Leveraging OpenMetadata and Airflow in the Data Mesh Era

As organizations increasingly embrace the data mesh paradigm, similar to the way Airflow is leveraged for orchestrating ETL flows and ML tasks, OpenMetadata proves to be an invaluable tool for simplifying the complexities involved in metadata management.

While Airflow empowers us to handle large-scale data processing, OpenMetadata addresses the challenges that arise from the vast amount of metadata generated in our pipelines.

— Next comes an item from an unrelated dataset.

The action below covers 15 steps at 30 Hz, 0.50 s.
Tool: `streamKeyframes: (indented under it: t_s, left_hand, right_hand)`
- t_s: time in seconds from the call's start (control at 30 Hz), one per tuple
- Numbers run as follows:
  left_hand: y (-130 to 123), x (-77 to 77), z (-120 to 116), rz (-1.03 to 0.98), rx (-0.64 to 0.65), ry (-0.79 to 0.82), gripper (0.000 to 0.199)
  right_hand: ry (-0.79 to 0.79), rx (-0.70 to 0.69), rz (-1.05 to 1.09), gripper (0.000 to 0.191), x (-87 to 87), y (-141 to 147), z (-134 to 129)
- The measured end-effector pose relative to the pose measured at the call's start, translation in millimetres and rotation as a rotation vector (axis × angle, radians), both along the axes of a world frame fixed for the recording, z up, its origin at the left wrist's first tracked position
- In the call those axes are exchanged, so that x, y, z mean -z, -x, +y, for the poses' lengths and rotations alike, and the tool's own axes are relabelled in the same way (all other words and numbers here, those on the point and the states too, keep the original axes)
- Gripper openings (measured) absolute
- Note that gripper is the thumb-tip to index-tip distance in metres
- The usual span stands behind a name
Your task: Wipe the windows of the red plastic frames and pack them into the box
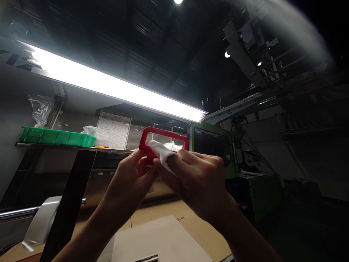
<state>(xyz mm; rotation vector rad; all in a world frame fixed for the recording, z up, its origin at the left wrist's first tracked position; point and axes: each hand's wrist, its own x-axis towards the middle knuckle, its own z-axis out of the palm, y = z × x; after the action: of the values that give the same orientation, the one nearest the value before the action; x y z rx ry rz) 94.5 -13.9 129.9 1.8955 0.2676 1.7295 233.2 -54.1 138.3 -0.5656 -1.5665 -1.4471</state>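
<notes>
Your left hand (pixel 136 173) pinches the red frame (pixel 166 132) at its lower left. Your right hand (pixel 197 174) holds the white cloth (pixel 161 150) against the frame. The frame is raised in front of you, below the bright lamp (pixel 114 85), above the table (pixel 163 236).

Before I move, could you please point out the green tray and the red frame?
Green tray (pixel 58 138): head view, on its front wall.
Red frame (pixel 167 133): head view, on its top bar.
</notes>
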Motion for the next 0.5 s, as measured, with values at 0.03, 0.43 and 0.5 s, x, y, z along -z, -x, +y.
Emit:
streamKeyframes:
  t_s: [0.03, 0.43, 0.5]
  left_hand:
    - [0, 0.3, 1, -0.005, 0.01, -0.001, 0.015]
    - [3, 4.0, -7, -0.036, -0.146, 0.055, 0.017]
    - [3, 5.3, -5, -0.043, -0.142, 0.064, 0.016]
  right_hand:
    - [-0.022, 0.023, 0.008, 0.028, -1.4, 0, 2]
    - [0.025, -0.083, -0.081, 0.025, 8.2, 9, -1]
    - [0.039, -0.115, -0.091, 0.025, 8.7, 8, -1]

There are several ways in which we can benefit from OpenMetadata:

Data visibility — Gain insights into your data, including its structure, relationships, and context.
Data quality — Implement data cleaning procedures.
Real-time updates — Stay informed about the latest data.
Data ownership — Identify data maintainers.
Storage transparency — Understand where your data is stored.

Gain a better understanding of the advantages

To delve deeper into the benefits of OpenMetadata, we will:

Deploy OpenMetadata in our cluster
Integrate OpenMetadata with one of our Data services, such as Airflow.
Deploy an Iris Classification and establish its connection to the lineage.
Improve your Data Flow Visibility

Prerequisites:

Local Kubernetes for Mac
Helm
kubectl

Deploying OpenMetadata

To start, set up a Kubernetes cluster on your local machine. This can be done using tools like Minikube or by enabling Kubernetes within Docker Desktop.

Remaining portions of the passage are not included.